Segment Open
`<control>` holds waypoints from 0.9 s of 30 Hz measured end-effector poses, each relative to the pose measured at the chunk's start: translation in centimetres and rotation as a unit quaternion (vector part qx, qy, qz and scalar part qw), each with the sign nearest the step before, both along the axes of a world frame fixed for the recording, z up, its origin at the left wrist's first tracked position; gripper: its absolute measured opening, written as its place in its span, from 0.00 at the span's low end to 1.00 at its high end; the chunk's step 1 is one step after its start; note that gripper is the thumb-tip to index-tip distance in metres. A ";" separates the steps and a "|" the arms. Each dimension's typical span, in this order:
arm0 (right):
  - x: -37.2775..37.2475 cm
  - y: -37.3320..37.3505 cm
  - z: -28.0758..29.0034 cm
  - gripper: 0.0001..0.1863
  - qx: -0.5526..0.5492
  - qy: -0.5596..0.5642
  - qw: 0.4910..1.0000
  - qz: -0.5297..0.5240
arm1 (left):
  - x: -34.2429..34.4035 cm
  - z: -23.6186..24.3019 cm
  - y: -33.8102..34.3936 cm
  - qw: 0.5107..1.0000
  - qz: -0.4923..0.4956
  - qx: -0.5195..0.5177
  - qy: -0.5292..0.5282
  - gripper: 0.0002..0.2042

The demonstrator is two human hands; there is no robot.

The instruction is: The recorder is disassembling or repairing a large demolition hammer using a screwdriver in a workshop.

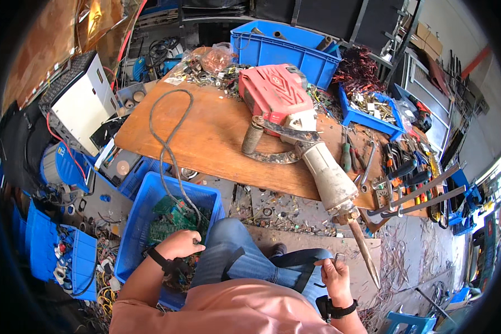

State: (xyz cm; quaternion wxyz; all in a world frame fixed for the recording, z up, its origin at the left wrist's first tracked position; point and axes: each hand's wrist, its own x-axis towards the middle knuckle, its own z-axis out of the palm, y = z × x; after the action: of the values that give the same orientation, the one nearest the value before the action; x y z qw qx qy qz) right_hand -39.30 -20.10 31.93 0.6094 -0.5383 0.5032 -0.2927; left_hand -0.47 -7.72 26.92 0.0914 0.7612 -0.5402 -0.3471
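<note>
On the left, my left hand (182, 244) is over a blue crate (129, 225) with green circuit boards (170, 222) in it. Its fingers are curled in. A dark cable (164, 143) loops across the table and drops to just above these fingers; whether they grip it is hidden. Close to my right thigh, my right hand (335, 276) is closed in a pinch on a small dark bent piece (320, 268), too small to name surely. A red and grey demolition hammer (275, 92) lies across the wooden table, its pointed chisel (364, 250) jutting past the edge towards me.
Screwdrivers (346, 150), a wrench (367, 161) and pliers stand along the table's right side. Blue bins (286, 55) with metal parts sit at the back. Scraps and wires litter the floor (295, 214). A blue stool (409, 322) is at the lower right.
</note>
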 end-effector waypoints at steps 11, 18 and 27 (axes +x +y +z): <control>-0.2 0.1 -1.7 0.10 -0.035 0.030 0.999 0.026 | 1.2 4.8 -7.4 0.963 0.118 -0.183 0.156 0.15; -0.6 0.2 -0.7 0.11 -0.026 0.031 0.998 0.038 | 2.0 8.7 -15.9 0.851 0.241 -0.310 0.348 0.24; 0.6 -1.0 0.2 0.09 0.008 0.062 0.995 0.077 | 2.8 8.1 -23.2 0.817 0.199 -0.351 0.411 0.31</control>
State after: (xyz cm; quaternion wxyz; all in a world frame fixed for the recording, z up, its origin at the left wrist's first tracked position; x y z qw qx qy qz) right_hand -38.74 -21.14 32.13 0.6022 -0.5876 0.4994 -0.2066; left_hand 2.29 -30.91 34.99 0.6333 0.5549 -0.3744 -0.3883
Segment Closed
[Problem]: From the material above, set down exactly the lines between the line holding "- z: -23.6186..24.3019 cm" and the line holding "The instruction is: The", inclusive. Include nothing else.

[Response box]:
  - z: -23.6186..24.3019 cm
  - y: -33.8102..34.3936 cm
  - qw: 0.5107..1.0000
  - qz: -0.4923..0.4956
  - qx: -0.5195..0.5177
  - qy: -0.5292..0.5282
  - gripper: 0.0002..0.2042

The demonstrator is two human hands; there is no robot.

The instruction is: The recorder is disassembling or repairing a large demolition hammer using a screwdriver in a workshop.

This finishes the output for the exercise.